4 new openings this year on a single town centre street…

…is just one of the encouraging stories emerging from locations we’re working with on tackling #highstreet vacancy.

What’s new from independents in your town or city centre. It’d be great to hear…!

The 4 story is from Tredegar (pictured is one of those, Honey Bea Art Gallery).

There’s also…

  • A yarn-store, community space and knitting resource opening in Abertillery on Saturday; 

  • A bar / restaurant with live music on the weekends gearing up to open in Ammanford, Carmarthenshire;

  • A new sushi bar opening in Crewe town centre on Sunday;

  • …adding to neighbouring indies launching in Llanelli town centre (one just before, Christmas, one just after), a second-hand bookshop & cafe just opened in Dunfermline and before long a new Turkish Restaurant & Cafe for Stirling city centre.

And there’ll be more.

As we always say, it’s challenging still and there’s much to do but – especially considering it’s still very early in the 2026 lettings season – there are #HighStreetPositives too.
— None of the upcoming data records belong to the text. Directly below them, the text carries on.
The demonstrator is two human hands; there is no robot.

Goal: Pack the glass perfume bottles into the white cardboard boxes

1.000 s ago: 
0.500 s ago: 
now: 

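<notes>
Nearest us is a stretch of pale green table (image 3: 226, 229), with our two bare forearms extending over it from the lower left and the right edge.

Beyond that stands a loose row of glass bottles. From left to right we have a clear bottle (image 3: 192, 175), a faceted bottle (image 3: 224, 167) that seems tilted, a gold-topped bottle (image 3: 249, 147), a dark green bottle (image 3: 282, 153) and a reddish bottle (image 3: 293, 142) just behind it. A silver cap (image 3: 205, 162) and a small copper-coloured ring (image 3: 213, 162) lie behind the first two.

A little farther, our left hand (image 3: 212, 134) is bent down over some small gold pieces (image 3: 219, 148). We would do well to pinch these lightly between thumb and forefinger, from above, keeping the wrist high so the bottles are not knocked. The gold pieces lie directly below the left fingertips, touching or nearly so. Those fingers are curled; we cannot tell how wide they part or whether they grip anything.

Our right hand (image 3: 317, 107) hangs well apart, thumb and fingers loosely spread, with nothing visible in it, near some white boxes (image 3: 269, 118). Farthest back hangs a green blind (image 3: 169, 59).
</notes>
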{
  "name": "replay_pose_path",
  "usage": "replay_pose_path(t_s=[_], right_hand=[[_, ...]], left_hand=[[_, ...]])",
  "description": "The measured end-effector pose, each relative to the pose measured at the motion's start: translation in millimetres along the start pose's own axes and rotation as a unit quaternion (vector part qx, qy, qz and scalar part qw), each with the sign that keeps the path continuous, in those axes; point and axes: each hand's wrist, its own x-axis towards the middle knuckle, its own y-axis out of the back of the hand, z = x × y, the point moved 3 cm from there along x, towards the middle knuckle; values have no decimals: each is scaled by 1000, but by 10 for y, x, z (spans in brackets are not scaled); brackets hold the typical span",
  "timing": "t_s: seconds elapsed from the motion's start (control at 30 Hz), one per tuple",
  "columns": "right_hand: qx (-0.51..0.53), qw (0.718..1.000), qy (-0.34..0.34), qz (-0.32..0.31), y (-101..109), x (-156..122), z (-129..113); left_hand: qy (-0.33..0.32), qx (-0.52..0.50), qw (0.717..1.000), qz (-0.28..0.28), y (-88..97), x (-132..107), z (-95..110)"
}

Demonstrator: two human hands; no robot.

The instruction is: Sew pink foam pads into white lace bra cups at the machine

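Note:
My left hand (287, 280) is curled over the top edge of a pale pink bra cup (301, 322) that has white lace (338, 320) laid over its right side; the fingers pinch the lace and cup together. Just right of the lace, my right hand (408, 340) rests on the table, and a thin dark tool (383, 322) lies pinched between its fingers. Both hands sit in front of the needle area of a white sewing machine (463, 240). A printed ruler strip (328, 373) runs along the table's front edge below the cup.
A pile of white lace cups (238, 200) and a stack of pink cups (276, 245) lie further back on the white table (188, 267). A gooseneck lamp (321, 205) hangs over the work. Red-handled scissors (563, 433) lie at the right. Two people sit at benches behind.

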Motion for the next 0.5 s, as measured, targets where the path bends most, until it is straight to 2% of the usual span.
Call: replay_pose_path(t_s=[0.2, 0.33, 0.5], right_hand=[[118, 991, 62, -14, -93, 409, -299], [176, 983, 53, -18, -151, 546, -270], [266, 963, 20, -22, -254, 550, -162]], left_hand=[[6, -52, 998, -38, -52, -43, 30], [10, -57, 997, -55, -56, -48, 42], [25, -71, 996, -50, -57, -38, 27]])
So a good moment to say huge credit to the owners of all these new businesses and their teams for the ideas and investment and energy they’re devoting.

And to finish – hoping she won’t mind – I wanted to share these words from a post by the owner of Janna’s Bakery in Stirling who’s also behind that new opening there:

“A new chapter. A step forward. A moment I wanted to pause and take in. This journey hasn’t been easy, but it has been full of lessons, growth, and incredible support. I feel very grateful and very proud of how far I’ve come — and excited for what’s ahead.”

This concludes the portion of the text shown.